Ad Widget

Collapse

Zabbix Queues

Collapse
X
 
  • Time
  • Show
Clear All
new posts
  • Ash
    Junior Member
    • Sep 2004
    • 6

    #1

    Zabbix Queues

    Alexi,

    I screwed up entering the monitoring port for a number of new servers I recently added to Zabbix. During the time between entering all the new servers and the time I discovered my typeo the zabbix server tried to poll the servers on the port I had erroneously entered and now I have 298 tasks in the task queue scheduled to occur on 01/01/1970.

    I have since corrected the problem and Zabbix is monitoring the servers on the correct port however I would like to remove the backlog from the queue.

    How do I clear these?

    Regards,
    Ash
  • Alexei
    Founder, CEO
    Zabbix Certified Trainer
    Zabbix Certified SpecialistZabbix Certified Professional
    • Sep 2004
    • 5654

    #2
    Hi Ash,

    Are you sure zabbix_suckerd is running? Are all elements of the queue ICMP-ping related?

    There is no such thing as backlog in ZABBIX. The queue is just list of items of monitored hosts that have to be updated immediately.
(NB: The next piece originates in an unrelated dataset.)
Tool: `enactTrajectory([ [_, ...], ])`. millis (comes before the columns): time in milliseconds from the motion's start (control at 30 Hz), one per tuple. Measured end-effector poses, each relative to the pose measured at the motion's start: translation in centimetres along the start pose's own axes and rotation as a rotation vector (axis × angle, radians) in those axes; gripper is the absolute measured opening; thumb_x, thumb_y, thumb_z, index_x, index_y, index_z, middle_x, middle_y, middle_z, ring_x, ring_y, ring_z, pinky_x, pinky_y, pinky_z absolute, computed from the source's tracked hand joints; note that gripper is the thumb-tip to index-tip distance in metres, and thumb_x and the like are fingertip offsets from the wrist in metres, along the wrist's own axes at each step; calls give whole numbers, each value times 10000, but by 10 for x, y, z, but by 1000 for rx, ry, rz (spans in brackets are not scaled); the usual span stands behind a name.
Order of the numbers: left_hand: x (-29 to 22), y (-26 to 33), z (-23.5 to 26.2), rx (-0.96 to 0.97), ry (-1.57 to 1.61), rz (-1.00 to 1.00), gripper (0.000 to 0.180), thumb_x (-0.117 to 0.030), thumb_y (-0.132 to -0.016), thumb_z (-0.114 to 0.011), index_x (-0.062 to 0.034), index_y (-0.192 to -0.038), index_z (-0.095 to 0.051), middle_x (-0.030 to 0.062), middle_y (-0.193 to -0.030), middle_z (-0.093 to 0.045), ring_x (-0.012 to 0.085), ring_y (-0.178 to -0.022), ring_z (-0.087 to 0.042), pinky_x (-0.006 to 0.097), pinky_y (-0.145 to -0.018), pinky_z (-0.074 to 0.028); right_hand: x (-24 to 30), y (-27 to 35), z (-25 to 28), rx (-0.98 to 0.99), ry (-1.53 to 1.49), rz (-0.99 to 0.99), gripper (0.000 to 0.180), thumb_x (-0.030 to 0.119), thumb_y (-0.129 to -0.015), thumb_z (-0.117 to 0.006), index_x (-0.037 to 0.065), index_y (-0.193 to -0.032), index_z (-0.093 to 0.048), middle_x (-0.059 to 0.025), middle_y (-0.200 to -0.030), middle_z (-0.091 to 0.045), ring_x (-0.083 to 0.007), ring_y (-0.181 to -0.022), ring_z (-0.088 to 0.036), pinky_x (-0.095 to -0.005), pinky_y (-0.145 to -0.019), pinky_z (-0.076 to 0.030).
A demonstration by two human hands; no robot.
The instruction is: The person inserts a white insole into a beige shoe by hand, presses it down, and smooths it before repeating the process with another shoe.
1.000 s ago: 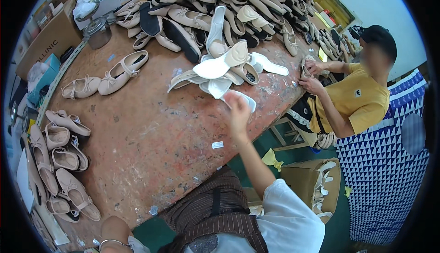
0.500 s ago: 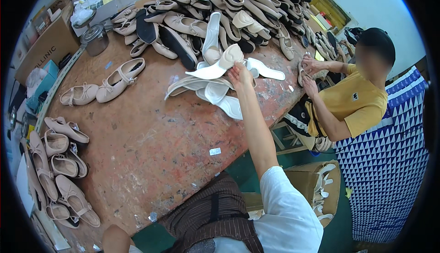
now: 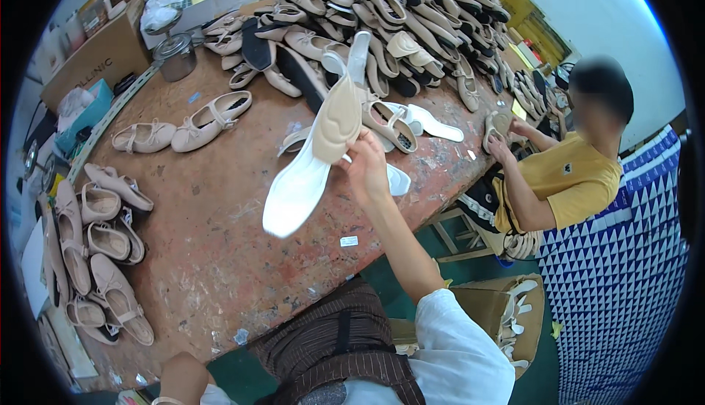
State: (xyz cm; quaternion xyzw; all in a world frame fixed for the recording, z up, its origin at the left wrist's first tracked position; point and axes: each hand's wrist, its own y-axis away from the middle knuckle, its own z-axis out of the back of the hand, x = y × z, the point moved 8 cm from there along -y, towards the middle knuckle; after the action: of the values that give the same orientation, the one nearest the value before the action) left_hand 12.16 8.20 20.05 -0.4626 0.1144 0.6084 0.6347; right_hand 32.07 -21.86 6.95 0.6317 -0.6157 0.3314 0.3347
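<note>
My right hand (image 3: 367, 168) is closed on an insole, pinching its edge at the beige cushioned part. This insole (image 3: 294, 193) is raised above the table, its long white end pointing down toward the near left. Just beyond the hand, a beige strapped shoe (image 3: 395, 127) lies on the table. More white insoles (image 3: 439, 124) are spread beside that shoe, and another insole (image 3: 399, 180) shows partly behind my wrist. Of my left arm only a bent part appears at the lower edge; the left hand is out of the picture.
A big heap of beige shoes (image 3: 411, 19) covers the table's far side. A pair of shoes (image 3: 213, 120) lies left of centre, with several more (image 3: 121, 298) along the left edge. At right, a person in a yellow shirt (image 3: 580, 177) handles a shoe. A carton of insoles (image 3: 532, 324) stands below.
My right hand has lifted the insole off the pile and brought it nearer, turning its white end downward. The beige shoe beyond the hand now shows. The view has shifted slightly.
</note>
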Motion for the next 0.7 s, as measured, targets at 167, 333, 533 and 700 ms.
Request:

    In normal case when no performance problems exist, the queue stays empty or nearly empty. The only exception could be ICMP-related (icmpping, icmppingsec) items. Such items may stay in the queue longer, up-to 30 seconds, if you ping your hosts every 30 seconds.
    Alexei Vladishev
    Creator of Zabbix, Product manager
    New York | Tokyo | Riga
    My Twitter

    Comment

    • Ash
      Junior Member
      • Sep 2004
      • 6

      #3
      Re: Queue

      Alexi,

      Yes, confirmed zabbix_suckerd is running
      No, not all elements of the queue ICMP-ping, some are disk space checks, some CPU checks (ALL are ones that usually work on other hosts).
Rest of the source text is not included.